* [TASK DETAILS] Copy out each line from the start of the material below until the line with "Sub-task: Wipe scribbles", that line included.

* [MATERIAL PROVIDED]
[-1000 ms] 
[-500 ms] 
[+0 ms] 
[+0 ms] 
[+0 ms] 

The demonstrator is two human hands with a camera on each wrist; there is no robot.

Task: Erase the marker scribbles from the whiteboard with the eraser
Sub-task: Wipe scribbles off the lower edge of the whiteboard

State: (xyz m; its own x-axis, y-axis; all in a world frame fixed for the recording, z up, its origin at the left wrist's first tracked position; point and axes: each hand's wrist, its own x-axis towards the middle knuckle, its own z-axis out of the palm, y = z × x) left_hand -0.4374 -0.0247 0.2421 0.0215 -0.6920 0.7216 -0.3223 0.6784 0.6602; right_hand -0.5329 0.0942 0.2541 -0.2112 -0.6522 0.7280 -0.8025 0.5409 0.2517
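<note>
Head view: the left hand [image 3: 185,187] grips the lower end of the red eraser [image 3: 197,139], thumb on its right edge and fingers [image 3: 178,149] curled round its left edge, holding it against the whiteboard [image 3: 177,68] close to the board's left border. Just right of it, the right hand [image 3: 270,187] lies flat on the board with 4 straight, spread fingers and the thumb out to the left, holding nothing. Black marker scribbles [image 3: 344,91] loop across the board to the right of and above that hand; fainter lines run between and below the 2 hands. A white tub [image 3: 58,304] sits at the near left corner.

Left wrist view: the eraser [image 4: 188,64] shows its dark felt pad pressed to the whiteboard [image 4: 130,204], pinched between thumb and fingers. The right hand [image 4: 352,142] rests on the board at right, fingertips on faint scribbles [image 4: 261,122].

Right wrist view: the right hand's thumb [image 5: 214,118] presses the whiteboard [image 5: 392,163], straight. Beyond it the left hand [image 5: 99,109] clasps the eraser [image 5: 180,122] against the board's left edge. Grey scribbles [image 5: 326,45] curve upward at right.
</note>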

* [SOLVED EXERCISE]
[-1000 ms] 
[-500 ms] 
[+0 ms] 
[+0 ms] 
[+0 ms] 

The demonstrator is two human hands with a camera on each wrist; there is no robot.

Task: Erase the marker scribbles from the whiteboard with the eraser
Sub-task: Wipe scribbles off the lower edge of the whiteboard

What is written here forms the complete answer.